Virus atau Zat Kimia – yang menyebabkan kerusakan pada pula sel ( kelompok-kelompok sel ) dalam pankreas tempat insulin dibuat. Semaikn banyak pulau sel yang rusak, semakin besar kemungkinan seseorang menderita diabetes.

Perawatan Diabetes Tipe 1

Karena pankreas kesulitan menghasilkan insulin, maka insulin harus ditambah setiap hari. Umumnya dengan cara suntikan insulin. Apaka bisa dengan perawatan secara oral ? tidak bisa, karena insulin dapat hancur dalam lambung bila dimasukkan lewat mulut.

Cara lain adalah dengan memperbaiki fungsi kerja pankreas. Jika pankreas bisa kembali berfungsi dengan normal, maka pankreas bisa memenuhi kebutuhan insulin yang diperlukan oleh tubuh.

Diabetes Tipe 2

Penyakit diabetes  tipe 2 sering juga disebut Non-Insulin Dependent Diabetes Mellitus atau Diabetes mellitus tanpa Bergantung pada Insulin. Berbeda dengan diabetes tipe 1, tipe 2 masalahnya bukan karena pankreas tidak membuat insulin tetapi karena insulin yang dibuat tidak cukup.

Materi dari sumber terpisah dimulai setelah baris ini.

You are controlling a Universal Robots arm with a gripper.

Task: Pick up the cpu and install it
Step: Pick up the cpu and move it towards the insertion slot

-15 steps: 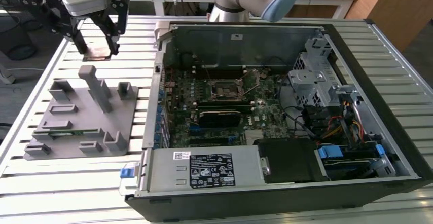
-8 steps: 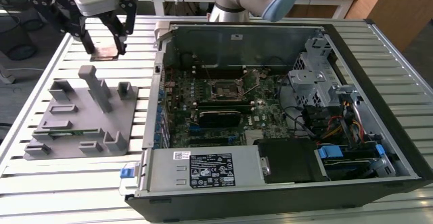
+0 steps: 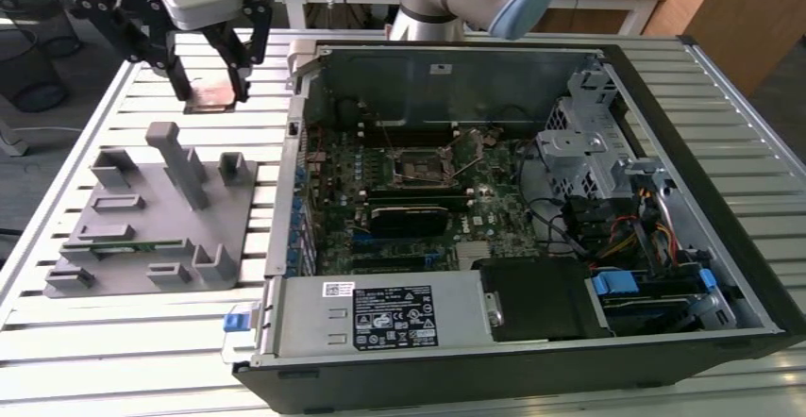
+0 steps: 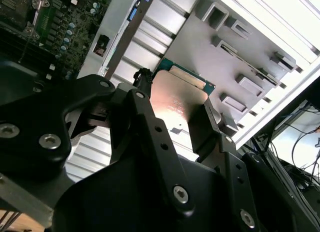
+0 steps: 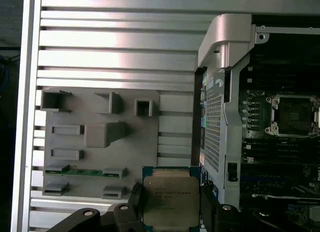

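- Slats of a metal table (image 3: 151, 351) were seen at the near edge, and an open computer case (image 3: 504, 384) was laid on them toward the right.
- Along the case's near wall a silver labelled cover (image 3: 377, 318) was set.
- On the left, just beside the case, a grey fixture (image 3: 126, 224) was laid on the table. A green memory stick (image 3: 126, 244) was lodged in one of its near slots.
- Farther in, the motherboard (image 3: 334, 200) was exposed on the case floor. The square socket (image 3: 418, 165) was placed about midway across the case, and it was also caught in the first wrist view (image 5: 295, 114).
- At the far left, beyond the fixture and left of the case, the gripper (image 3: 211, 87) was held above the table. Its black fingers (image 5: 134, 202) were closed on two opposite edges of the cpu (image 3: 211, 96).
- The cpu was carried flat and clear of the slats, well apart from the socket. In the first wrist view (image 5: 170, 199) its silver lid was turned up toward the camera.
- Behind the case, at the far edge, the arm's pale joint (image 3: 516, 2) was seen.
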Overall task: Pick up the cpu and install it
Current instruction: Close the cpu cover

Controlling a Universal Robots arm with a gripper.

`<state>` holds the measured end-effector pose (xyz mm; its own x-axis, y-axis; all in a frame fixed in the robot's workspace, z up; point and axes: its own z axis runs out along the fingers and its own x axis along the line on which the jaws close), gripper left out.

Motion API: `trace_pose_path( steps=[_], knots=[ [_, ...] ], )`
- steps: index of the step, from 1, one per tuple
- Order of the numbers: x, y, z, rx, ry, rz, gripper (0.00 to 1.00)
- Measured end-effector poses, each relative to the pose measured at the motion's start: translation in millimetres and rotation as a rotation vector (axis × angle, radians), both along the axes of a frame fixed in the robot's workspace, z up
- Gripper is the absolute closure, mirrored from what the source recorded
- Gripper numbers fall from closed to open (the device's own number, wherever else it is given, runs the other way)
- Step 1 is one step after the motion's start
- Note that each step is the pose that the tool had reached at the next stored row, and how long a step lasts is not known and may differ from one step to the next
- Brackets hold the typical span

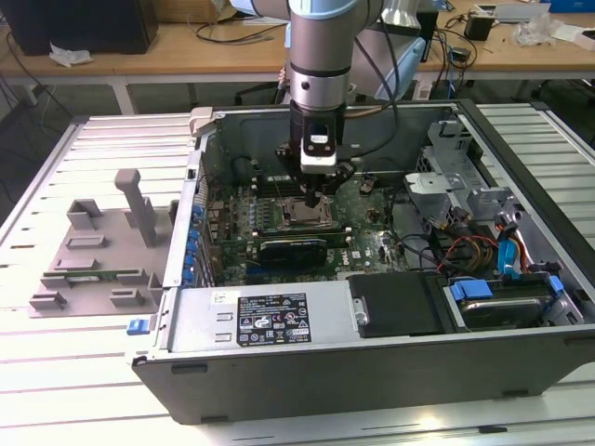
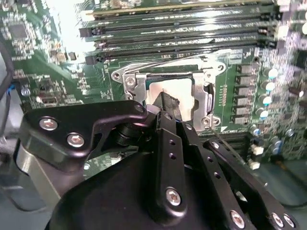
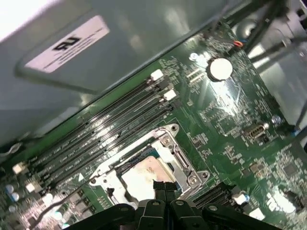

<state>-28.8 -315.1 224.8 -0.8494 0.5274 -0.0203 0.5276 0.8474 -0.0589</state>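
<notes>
the black metal gripper (image 2: 166, 101) hangs from the silver and pale blue robot arm (image 1: 316, 56), which reaches straight down into the open grey metal computer case (image 1: 372, 367). in both wrist views its two slim fingers are pressed together with no gap and nothing between them. the joined tips sit directly over one edge of the cpu (image 2: 182, 89), a small flat square chip with a pale silver-grey metal top. it cannot be told whether the tips touch it. the cpu (image 3: 144, 176) lies flat inside the square socket, ringed by the socket's shiny metal frame (image 3: 182, 162), whose screw heads show at the corners. just beside the frame run several long dark memory slots (image 2: 182, 24), parallel to one another, on the green printed motherboard (image 3: 230, 120). a round silver coin battery (image 3: 219, 68) sits on that board, well apart from the socket. in the exterior view the gripper (image 1: 311, 203) is low over the middle of the board, and a silver power supply box with a dark label (image 1: 270, 316) fills the case's near side. outside the case, on the exterior view's left, grey plastic fixture blocks (image 1: 98, 251) stand on the white slatted table (image 1: 56, 390).
</notes>
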Motion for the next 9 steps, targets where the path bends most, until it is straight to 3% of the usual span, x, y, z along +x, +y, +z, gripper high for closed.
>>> trace_pose_path(
  steps=[2,6,9],
  knots=[
    [0.0,0.0,-0.5,0.0001,0.0000,0.035,0.89],
    [0.0,0.0,-2.8,0.0000,0.0000,0.169,0.89],
    [0.0,0.0,-4.1,0.0000,0.0000,0.232,0.89]
  ],
)
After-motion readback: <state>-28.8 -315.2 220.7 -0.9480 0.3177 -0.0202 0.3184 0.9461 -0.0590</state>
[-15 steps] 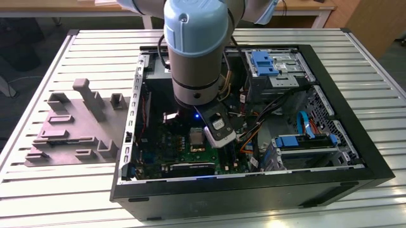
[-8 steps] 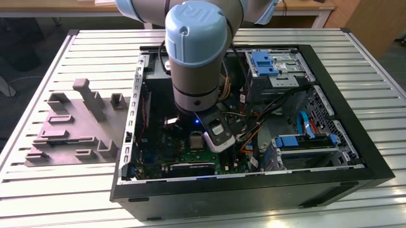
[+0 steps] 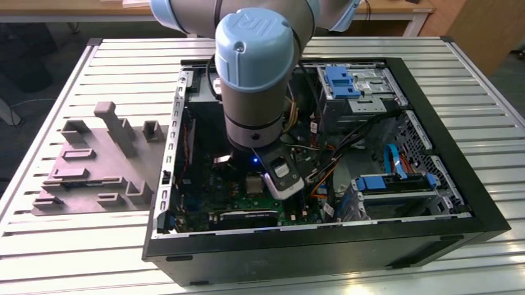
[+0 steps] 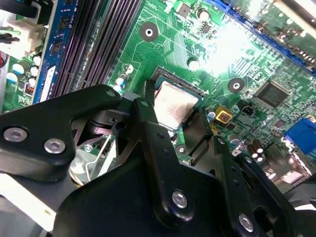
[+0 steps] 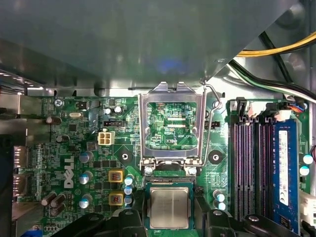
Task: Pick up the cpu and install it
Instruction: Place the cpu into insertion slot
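The robot arm [image 3: 254,61] reached into an open computer case [image 3: 328,252] on the slatted desk [image 3: 82,246]. Its claw [image 4: 173,109] was clamped on the cpu [image 5: 169,207], with black fingers [image 4: 146,106] pressed against two opposite edges of the chip. The cpu sat level over the socket [image 5: 170,180] on the green motherboard [image 5: 89,133], just beside the raised metal retention frame [image 5: 173,91].
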`<state>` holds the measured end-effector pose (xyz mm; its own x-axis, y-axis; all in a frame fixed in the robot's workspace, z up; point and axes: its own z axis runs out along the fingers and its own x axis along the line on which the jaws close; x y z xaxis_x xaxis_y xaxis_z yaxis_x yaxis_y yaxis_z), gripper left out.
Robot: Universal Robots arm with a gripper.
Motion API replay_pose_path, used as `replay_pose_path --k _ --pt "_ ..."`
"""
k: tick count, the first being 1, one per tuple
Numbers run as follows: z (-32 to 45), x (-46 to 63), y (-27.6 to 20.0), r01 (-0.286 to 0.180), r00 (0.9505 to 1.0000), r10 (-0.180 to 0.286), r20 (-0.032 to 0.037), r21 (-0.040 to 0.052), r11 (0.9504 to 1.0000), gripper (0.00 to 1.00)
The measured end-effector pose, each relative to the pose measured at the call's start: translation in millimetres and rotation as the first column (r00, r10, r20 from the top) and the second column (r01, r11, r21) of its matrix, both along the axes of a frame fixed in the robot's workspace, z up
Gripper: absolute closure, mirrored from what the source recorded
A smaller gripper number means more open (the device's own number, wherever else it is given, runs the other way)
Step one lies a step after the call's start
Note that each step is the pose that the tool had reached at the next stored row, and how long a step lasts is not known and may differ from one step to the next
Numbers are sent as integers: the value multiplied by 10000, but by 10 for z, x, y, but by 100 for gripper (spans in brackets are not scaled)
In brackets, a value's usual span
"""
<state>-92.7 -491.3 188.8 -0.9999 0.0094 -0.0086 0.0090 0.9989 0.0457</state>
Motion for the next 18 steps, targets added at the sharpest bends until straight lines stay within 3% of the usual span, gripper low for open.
replay_pose_path --k 18 --pt "-20 22 3 2 10000 -2 -2 -2 10000 53"
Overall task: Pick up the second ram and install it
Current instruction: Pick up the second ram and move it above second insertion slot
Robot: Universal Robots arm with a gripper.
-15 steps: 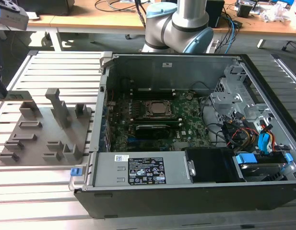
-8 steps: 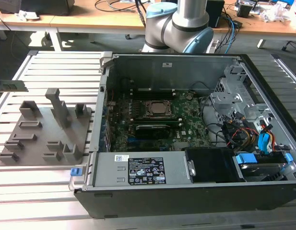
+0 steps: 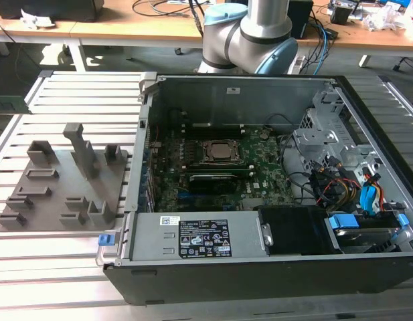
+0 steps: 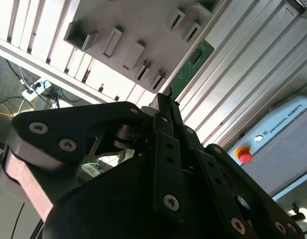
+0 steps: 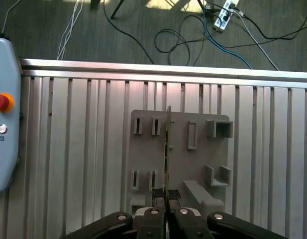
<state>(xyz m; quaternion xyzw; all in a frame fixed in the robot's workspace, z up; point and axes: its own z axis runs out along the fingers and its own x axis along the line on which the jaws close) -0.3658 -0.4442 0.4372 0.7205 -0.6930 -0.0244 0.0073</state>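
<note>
Fingers (image 5: 174, 195) are closed narrowly on one end of the second ram (image 5: 167, 149), a pad pressed on each flat face, so that the thin green stick projects straight out from between the tips. In the first wrist view it is seen edge-on, a fine line crossing the grey holder tray (image 5: 203, 149) between two columns of slots. In the second wrist view the same fingers (image 4: 163, 107) grip the second ram (image 4: 193, 64) at its near end, and its green face with small dark chips runs out over the tray's edge (image 4: 138, 20) and the slatted aluminium tabletop (image 4: 228, 74). Whether the stick's far end touches the tray cannot be told. A grey pendant with a red button (image 5: 0, 102) lies on the tabletop, well apart from the tray. In the exterior view the tray (image 3: 55, 187) sits beside an open computer case (image 3: 260, 267), its motherboard (image 3: 213, 180) exposed.
</note>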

Kebanyak dari insulin yang diproduksi dihisap oleh sel-sel lemak akibat gaya hidup dan pola makan yang tidak baik dan teratur. Sedangkan pankreas tidak dapat membuat cukup insulin untuk mengatasi kekurangan insulin sehingga kadar gula dalam darah akan naik.

Diabetes tipe 2 merupakan jenis diabetes yang sebagian besar di derita. Sekitar 90% hingga 95% penderita diabetes menderita diabetes tipe 2. Jenis diabetes ini paling sering di derita oleh orang dewasa yang berusia lebih dari 30 tahun dan cenderung semakin parah secara bertahap.

Penyebab Diabetes Tipe 2

Penyebab diabetes tipe 2 karena insulin yang dihasilkan oleh pankreas tidak mencukupi untuk mengikat gula yang ada dalam darah akibat pola makan dan gaya hidup yang tidak sehat. Beberapa penyebab utama diebetes tipe 2 dapat diringkas sebagai berikut.
  • Faktor keturunan, apabila orang tua atau adanya saudara sekandung yang mengalaminya.
  • Pola makan atau bgaya hidup yang tidak sehat. Banyaknya gerai makanan cepat saji atau fast food yang menyajikan makanan berlemak dan tidak sehat.
  • Kadar Kolesterol yang tinggi.
  • Jarang berolahraga
  • Obesitas atau kelebihan berat badan.
Semua penyebab diabetes tipe 2 umumnya karena gaya hidup yang tidak sehat. Hal ini membuat metabolisme dalam tubuh yang tidak sempurna sehingga membuat insulin dalam tubuh tidak dapat berfungsi dengan baik. Hormon insulin dapat diserap oleh lemak yang ada dalam tubuh. Sehingga pola makan dan gaya hidup yang tidak sehat bisa membuat tubuh kekurangan insulin.

Perawatan Diabetes Tipe 2

Perawatan diabetes tipe 2 adalah dengan memaksa fungsi kerja pankreas sehingga dapat menghasilkan insulin yang dibutuhkan tubuh, maka kadar gula dalam darah akan menurun karena dapat diubah menjadi energi. Dalam banyak kasus, dapat diobati dengan minum pil, paling tidak pada awalnya, untuk stimulasi pankreas agar menghasilkan lebih banyak insulin. Pil itu sendiri bukanlah insulin.

Namun pankreas bisa lelah menghasilkan insulin jika terus menerus dipaksa. Cara terbaik untuk mengatasi diabetes tipe 2 adalah dengan diet yang baik untuk mengurangi berat badan dan kadar gula, disertai dengan gerak badan yang sesuai.